PlexinB1 Inactivation Reprograms Immune Cells in the Tumor Microenvironment, Inhibiting Breast Cancer Growth and Metastatic Dissemination.

Abstract

Semaphorin-plexin signaling plays a major role in the tumor microenvironment (TME). In particular, Semaphorin 4D (SEMA4D) has been shown to promote tumor growth and metastasis; however, the role of its high-affinity receptor Plexin-B1 (PLXNB1), which is expressed in the TME, is poorly understood. In this study, we directly targeted PLXNB1 in the TME of triple-negative murine breast carcinoma to elucidate its relevance in cancer progression. We found that primary tumor growth and metastatic dissemination were strongly reduced in PLXNB1-deficient mice, which showed longer survival. PLXNB1 loss in the TME induced a switch in the polarization of tumor-associated macrophages (TAM) toward a pro-inflammatory M1 phenotype and enhanced the infiltration of CD8+ T lymphocytes both in primary tumors and in distant metastases. Moreover, PLXNB1 deficiency promoted a shift in the Th1/Th2 balance of the T-cell population and an antitumor gene signature, with the upregulation of Icos, Perforin-1, Stat3, and Ccl5 in tumor-infiltrating lymphocytes (TILs). We thus tested the translational relevance of TME reprogramming driven by PLXNB1 inactivation for responsiveness to immunotherapy.

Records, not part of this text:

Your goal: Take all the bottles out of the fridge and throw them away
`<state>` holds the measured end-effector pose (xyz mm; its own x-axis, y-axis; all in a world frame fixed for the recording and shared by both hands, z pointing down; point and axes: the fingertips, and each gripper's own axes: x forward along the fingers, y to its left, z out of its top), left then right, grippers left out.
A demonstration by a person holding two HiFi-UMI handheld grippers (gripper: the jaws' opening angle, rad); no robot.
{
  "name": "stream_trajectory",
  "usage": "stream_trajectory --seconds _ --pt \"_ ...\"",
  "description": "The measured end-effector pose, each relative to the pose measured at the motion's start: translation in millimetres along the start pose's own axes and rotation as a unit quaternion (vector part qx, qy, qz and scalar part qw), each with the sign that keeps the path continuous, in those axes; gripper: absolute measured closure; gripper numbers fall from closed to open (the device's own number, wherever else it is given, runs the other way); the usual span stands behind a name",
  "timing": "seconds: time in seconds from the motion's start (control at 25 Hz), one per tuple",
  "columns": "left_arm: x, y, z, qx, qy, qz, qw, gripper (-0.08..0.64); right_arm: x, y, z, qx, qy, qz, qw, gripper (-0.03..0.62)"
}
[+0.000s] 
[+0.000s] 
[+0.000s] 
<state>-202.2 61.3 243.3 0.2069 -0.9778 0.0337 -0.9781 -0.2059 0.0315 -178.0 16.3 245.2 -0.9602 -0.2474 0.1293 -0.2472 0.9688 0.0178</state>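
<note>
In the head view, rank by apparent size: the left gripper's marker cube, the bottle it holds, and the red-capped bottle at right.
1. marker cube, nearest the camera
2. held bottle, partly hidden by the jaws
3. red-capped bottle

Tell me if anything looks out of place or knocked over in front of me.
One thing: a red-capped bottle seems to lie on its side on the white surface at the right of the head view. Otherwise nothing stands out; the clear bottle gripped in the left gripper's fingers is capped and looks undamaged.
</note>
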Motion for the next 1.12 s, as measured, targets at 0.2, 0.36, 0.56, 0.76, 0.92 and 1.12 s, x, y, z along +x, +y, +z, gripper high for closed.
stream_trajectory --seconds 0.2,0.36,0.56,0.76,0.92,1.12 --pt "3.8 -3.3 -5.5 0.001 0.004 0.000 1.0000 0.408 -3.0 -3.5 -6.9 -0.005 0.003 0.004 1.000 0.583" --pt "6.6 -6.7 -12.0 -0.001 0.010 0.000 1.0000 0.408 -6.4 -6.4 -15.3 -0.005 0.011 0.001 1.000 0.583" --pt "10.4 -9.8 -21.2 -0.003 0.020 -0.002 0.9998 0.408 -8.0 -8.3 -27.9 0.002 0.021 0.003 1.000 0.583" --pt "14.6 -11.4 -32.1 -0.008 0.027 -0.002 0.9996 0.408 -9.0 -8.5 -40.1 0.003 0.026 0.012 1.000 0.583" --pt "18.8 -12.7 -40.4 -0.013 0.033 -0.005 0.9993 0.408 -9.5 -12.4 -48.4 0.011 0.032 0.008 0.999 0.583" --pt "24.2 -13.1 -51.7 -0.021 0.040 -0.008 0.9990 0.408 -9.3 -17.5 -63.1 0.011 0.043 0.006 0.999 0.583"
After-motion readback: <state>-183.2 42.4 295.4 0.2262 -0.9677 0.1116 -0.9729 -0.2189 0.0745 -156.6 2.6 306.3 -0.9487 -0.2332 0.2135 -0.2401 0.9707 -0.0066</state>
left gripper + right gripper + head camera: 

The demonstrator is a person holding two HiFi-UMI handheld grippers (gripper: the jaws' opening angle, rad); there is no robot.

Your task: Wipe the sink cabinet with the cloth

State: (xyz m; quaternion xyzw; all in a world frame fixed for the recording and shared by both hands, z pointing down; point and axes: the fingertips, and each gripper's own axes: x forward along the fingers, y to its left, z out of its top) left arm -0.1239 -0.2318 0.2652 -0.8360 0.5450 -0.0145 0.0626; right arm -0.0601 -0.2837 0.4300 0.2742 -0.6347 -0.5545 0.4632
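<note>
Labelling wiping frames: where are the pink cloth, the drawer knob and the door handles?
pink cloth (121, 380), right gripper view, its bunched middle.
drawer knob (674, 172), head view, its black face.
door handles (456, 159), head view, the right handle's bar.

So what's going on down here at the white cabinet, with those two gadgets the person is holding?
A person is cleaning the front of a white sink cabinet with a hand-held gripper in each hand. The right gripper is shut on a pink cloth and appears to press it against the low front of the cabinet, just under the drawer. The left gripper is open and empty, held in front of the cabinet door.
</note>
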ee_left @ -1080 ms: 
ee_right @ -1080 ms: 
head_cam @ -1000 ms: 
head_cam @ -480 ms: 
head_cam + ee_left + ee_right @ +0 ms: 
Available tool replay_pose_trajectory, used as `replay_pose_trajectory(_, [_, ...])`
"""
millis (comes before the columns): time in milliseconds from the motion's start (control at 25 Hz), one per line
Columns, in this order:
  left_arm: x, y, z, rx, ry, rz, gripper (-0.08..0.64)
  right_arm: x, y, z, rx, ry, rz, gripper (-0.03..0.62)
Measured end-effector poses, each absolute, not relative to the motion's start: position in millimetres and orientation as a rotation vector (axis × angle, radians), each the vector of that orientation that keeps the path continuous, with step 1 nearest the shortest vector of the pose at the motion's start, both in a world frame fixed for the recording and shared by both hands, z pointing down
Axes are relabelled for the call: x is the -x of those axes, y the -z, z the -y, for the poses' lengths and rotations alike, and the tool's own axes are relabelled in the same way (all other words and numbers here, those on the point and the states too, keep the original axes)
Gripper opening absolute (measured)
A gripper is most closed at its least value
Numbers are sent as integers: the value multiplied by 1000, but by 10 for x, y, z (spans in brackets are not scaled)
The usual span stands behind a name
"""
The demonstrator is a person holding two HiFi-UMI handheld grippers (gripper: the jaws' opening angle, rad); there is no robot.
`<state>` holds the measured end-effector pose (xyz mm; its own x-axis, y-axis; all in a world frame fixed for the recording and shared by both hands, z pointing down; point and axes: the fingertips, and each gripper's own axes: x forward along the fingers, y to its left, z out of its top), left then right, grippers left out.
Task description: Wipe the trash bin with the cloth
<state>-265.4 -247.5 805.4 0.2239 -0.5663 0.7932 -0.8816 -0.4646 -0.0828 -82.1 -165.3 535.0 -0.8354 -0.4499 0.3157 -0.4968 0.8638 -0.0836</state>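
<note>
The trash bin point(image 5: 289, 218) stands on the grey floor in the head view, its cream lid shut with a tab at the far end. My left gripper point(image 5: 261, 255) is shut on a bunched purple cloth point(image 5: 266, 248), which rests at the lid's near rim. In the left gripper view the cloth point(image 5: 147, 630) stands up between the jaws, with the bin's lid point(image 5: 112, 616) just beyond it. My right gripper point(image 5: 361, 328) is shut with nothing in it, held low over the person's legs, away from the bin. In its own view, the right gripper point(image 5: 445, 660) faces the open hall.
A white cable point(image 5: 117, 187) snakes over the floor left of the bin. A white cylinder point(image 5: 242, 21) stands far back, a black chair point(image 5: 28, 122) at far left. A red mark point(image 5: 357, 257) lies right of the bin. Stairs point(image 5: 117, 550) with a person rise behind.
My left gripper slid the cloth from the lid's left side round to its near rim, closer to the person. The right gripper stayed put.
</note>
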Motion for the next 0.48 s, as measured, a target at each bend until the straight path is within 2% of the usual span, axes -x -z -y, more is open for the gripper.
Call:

Indeed, in the absence of PLXNB1, the efficacy of anti-PD-1 blockade was strongly enhanced, efficiently reducing tumor growth and distant metastasis. Consistent with this, pharmacological PLXNB1 blockade by systemic treatment with a specific inhibitor significantly hampered breast cancer growth and enhanced the antitumor activity of the anti-PD-1 treatment in a preclinical model. Altogether, these data indicate that PLXNB1 signaling controls the antitumor immune response in the TME and highlight this receptor as a promising immune therapeutic target for metastatic breast cancers.